The work decomposes along the same three-layer pattern as prior plans (parser primitives → guest binary → host glue), but the parser layer here is mutating for three of the four modes, which materially changes the testing posture.

  1. Mutator primitives in src/crates/qcow2/ (and a new src/crates/snapshot/ if the surface grows enough to warrant its own crate — see open question 3). Specifically:
  2. for_each_snapshot_entry() — streaming variant; emits one SnapshotEntry at a time via a FnMut callback, surfacing vm_state_size_large (extra-data offset 0), disk_size (offset 8), and icount (offset 16). The bounded parse_snapshot_table remains for info / convert callers and is now a thin wrapper over the streaming primitive.
  3. update_snapshot_refcount(addend, l1_table_offset, l1_size, …) — walks the snapshot's L1 → L2 chain and increments / decrements refcounts for every referenced data cluster and every referenced L2 table cluster. For compressed clusters, updates the refcount for the entire compressed extent (which may span more than one cluster).
  4. alloc_cluster(…) -> Option<u64> — finds a free cluster by scanning refcount blocks (reuses the resize-grow allocator pattern), sets refcount=1, returns host offset. Handles refcount-table growth when the existing refcount table is full.
  5. free_cluster(host_offset, …) — decrements refcount. Does not coalesce/release space at the file level (qcow2 doesn't either; freed clusters stay in the file until reused).
  6. write_snapshot_table_entry() — serialises one QCowSnapshotHeader + extra-data + id/name strings into the snapshot-table area at a given offset; handles the 8-byte alignment padding.
  7. rebuild_snapshot_table() — for delete and create-when- full: allocates new cluster(s), rewrites the snapshot table, updates header's snapshots_offset / nb_snapshots, frees the old table clusters. The qcow2 spec mandates an atomic header rewrite as the commit point.
  8. update_copied_flags_for_l1() — after a refcount change crosses the 1-boundary, walks the active L1 → L2 and rewrites the COPIED bit on each entry whose refcount state changed. (qemu does this incrementally inside qcow2_update_snapshot_refcount; we can do it as a separate pass to keep the planner readable.) The mutators take (call_table, device_idx) and use write_input_sector(0, …) for every write. They run inside the guest.

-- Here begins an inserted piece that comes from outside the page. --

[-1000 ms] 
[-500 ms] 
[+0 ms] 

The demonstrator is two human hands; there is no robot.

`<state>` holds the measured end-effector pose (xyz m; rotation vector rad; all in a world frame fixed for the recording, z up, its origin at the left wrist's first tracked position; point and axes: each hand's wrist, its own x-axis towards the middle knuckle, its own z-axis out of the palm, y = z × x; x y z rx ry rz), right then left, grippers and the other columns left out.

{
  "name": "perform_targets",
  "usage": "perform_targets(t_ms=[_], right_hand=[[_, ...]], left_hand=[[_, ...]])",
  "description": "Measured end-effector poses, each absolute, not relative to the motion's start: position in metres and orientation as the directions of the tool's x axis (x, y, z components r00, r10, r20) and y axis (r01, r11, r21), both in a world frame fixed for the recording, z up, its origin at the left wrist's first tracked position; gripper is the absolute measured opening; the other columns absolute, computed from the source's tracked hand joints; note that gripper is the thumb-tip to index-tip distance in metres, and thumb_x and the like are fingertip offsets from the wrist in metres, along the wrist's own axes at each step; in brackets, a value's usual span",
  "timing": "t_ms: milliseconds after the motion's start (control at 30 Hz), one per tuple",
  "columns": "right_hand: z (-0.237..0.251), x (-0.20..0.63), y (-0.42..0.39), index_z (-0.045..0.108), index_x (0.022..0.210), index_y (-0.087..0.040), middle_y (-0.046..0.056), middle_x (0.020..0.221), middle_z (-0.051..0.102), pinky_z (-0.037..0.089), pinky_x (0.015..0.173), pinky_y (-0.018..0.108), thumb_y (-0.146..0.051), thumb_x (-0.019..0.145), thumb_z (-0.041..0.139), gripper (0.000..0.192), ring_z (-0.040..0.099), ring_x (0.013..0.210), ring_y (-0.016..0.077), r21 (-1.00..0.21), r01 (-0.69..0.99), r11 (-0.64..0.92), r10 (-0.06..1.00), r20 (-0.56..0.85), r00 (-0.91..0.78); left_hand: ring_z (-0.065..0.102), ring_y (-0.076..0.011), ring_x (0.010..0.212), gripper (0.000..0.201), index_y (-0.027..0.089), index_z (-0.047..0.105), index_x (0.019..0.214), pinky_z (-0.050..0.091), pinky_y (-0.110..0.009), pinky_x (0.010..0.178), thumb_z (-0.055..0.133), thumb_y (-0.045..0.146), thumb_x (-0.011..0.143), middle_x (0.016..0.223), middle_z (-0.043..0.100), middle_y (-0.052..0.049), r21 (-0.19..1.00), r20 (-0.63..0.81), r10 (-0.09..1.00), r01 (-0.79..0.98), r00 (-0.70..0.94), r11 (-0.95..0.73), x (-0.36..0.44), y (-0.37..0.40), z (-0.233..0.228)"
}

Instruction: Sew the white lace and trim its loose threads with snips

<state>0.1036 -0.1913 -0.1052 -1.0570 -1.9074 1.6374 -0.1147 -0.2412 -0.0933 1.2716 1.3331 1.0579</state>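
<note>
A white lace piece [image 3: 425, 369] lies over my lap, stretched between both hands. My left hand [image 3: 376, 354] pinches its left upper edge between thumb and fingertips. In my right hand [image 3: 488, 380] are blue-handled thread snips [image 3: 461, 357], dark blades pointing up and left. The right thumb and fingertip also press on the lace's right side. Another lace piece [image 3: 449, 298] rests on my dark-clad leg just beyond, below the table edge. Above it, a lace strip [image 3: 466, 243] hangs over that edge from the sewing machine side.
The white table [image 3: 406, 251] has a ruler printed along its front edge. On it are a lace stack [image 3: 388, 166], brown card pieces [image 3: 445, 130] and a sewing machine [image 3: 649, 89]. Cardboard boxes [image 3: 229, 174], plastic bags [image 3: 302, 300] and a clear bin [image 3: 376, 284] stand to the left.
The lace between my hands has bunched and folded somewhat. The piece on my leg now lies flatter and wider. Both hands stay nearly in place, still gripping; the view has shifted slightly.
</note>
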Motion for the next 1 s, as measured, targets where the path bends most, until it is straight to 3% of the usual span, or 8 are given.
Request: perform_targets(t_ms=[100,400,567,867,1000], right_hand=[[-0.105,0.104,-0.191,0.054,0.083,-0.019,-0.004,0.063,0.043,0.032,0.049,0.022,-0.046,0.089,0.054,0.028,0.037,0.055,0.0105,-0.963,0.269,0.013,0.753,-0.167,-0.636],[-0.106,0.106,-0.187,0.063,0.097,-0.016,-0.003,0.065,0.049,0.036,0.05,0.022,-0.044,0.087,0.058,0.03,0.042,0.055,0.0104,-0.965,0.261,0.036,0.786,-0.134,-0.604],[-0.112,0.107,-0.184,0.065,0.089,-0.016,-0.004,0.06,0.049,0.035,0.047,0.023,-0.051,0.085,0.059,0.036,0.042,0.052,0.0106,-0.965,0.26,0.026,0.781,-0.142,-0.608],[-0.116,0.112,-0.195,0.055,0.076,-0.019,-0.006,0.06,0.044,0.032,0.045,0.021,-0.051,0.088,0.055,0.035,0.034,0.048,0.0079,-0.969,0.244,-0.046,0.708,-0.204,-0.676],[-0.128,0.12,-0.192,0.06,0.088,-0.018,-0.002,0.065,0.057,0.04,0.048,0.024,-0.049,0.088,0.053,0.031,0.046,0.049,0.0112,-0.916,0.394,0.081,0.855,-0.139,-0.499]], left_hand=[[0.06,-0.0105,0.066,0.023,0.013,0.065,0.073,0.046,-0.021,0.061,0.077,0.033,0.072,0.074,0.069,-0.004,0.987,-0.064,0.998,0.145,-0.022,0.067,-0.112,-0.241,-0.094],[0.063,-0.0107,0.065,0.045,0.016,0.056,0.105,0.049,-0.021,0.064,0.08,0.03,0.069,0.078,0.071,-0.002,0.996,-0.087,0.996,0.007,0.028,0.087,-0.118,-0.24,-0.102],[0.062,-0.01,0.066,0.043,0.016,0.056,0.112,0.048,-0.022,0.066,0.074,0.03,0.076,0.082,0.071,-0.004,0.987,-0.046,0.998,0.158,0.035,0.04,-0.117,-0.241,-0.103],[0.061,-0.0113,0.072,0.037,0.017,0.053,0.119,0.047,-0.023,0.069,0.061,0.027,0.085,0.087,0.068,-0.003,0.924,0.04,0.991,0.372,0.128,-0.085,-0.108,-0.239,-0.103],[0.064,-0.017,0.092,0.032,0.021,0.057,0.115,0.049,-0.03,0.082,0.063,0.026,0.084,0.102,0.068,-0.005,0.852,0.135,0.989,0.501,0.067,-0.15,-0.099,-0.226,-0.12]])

  9. Guest binary src/operations/snapshot/. Reads SnapshotConfig (mode discriminator + arg strings) from OPERATION_CONFIG_ADDR, opens device 0, dispatches on mode:

  10. MODE_LIST: calls parse_snapshot_table_extended(), emits one SnapshotEntryMessage per snapshot followed by a SnapshotResult terminator. Refuses non-qcow2 with ERROR_UNSUPPORTED_FORMAT.
  11. MODE_APPLY: finds snapshot by ID/name, validates l1_size <= active_l1_size_max, performs refcount adjustments (inc snapshot's L1 chain, dec active L1's chain), copies snapshot's L1 contents into the active L1 area, updates COPIED flags, sends SnapshotResult.
  12. MODE_CREATE: copies active L1 to a freshly allocated L1-table cluster, increments refcounts on all clusters reachable from active L1 (now reachable from two L1s → refcount goes from 1 to 2), clears COPIED flags on the active L1's entries that just crossed 1→2, appends new snapshot table entry (growing table if needed), updates header (nb_snapshots, possibly snapshots_offset), sends SnapshotResult with the auto-assigned ID.
  13. MODE_DELETE: finds snapshot, decrements refcounts on its L1 chain (data clusters first, then L2 tables, then the L1 cluster itself), removes the entry from the snapshot table, rewrites the snapshot table (compacting to remove the gap), updates header, sets COPIED flags on active L1/L2 entries that just crossed 2→1, sends SnapshotResult.

  14. Host glue: run_snapshot() in src/vmm/src/main.rs that wires up clap args, opens the image RW (single-device variant of open_chain_devices_rw), builds SnapshotConfig, launches the guest, consumes streamed messages, renders list output for -l, or the quiet/success line for the mutating modes.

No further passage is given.